Bal des villes et bal des champs
Dans les campagnes aussi, l’engouement pour les danses traditionnelles est évident. Lorsqu’il fonde le « Bal itinérant » en Ardèche, Géraud Barralon se retrouve d’abord face à une place de village déserte. « Douze ans plus tard, c’est complet et nous touchons aussi bien des personnes expérimentées que des novices », raconte-t-il. De l’autre côté de la France, à Melle (Deux-Sèvres), le Bal qui Pique bénéficie de la même dynamique : « Nous avons doublé nos inscriptions depuis la première édition en 2009. L’année dernière, nous avons même allongé la plage horaire due aux foules », raconte Julie Couprie, coprésidente de l’association organisatrice de l’événement.
Mais c’est à Gennetines (Allier) que l’on observe le mieux le succès des danses traditionnelles. Depuis 1990, y est organisé le Grand Bal de l’Europe, qui rassemble « des danseurs de 40 pays » et « fait salle comble sur 10 jours, avec environ 3 000 participants quotidiennement », précise son créateur, Bernard Coclet. En bon connaisseur du sujet, il constate que les danses qui s’y déroulent « puisent leurs racines dans une tradition souvent plus rêvée que réelle ».
#MeToo est passé par là
À l’image des évolutions sociétales, le bal folklorique s’adapte efficacement à son époque. Bernard Coclet évoque ainsi « le changement d’approche [à l’œuvre] sur les questions de genre et de consentement depuis #MeToo ». Longtemps associées à la domination masculine, les pratiques de bal évoluent.
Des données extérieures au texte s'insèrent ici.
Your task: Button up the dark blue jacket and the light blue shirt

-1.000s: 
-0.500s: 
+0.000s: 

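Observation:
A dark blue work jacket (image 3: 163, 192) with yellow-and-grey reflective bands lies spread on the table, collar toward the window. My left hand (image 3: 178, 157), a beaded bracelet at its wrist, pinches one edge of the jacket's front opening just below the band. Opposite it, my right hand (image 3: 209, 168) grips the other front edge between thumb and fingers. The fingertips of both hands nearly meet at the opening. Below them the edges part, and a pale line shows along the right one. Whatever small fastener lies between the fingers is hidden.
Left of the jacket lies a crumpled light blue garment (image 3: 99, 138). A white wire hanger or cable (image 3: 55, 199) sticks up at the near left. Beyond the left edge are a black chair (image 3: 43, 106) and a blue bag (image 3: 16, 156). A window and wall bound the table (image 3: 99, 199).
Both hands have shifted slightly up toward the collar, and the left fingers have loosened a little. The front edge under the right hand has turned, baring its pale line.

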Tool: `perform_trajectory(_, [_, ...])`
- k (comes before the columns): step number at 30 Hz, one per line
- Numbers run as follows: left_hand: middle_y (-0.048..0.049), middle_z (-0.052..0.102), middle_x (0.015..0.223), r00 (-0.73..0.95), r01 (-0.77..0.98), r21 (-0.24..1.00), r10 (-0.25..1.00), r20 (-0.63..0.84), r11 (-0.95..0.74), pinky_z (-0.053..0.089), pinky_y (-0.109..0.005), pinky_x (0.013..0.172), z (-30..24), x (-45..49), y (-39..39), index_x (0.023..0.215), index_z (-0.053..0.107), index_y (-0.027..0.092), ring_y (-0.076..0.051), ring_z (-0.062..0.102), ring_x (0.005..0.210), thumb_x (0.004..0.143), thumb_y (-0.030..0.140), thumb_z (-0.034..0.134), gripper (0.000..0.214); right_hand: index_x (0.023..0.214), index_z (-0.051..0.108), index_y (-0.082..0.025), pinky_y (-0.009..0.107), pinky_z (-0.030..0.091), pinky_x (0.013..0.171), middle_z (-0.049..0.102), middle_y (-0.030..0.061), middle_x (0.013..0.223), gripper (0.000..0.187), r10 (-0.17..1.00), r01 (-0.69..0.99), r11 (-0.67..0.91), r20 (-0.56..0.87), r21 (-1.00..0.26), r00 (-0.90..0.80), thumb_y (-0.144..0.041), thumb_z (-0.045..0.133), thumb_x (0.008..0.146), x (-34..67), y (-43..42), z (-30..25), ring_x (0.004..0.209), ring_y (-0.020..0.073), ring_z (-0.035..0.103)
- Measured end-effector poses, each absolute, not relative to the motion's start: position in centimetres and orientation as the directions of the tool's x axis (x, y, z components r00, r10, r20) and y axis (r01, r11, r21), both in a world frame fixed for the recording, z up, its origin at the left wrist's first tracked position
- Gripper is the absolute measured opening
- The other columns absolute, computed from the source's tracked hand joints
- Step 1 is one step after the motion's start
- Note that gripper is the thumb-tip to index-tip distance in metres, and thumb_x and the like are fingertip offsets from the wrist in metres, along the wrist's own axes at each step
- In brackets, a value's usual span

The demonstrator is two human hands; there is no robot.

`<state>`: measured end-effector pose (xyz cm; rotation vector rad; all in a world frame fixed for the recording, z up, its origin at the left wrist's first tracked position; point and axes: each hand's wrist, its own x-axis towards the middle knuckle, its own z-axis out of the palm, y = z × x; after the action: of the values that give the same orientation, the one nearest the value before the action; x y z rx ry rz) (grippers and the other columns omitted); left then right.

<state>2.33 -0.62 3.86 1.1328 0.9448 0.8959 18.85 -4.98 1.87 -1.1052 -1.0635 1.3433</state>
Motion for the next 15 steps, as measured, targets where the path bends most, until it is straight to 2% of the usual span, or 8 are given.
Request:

Sous l’impulsion de plusieurs associations, comme Queer as Folk à Nantes, les notions de « guide » et de « suiveur » sont remises en question. Chez Dorothy comme ailleurs, les rôles sont inversés et les couples se mélangent. Cet espace sûr », c’est justement ce qui a plu à Eva lorsqu’elle a découvert le bal folk. Encore une preuve, s’il en fallait, que les danses traditionnelles sont dans l’air du temps.
Danses traditionnelles, bal folklorique… De quoi parle-t-on ?
« Nous n’arrivons même pas à nous mettre d’accord sur le terme », souffle Bernard Coclet interrogé sur le manque de visibilité des danses traditionnelles. Au sein de la communauté, l’expression fait en effet débat, car la civilisation rurale et paysanne qui les a vu naître n’existe plus. Du rigodon à la gigouillette en passant par le cercle du cirque, les danses traditionnelles se sont aujourd’hui transformées avec nos corps et nos habitudes », explique Florian Karoubi.
Régionales, mondiales, populaires ou traditionnelles : peu importe comment on les décrit, ces danses sont toutes transmises de génération en génération et caractéristiques d’une zone géographique donnée. Ils se pratiquent dans les bals traditionnels mais aussi dans les bals folkloriques, « plus généralistes » que les premiers, ajoute le jeune professeur. Attention toutefois à ne pas les confondre avec les danses dites « folkloriques », pratiquées sur scène et en costume, lors d’un spectacle. Dans un bal traditionnel ou un bal folklorique, on danse uniquement « pour notre plaisir », précise Florian Karoubi.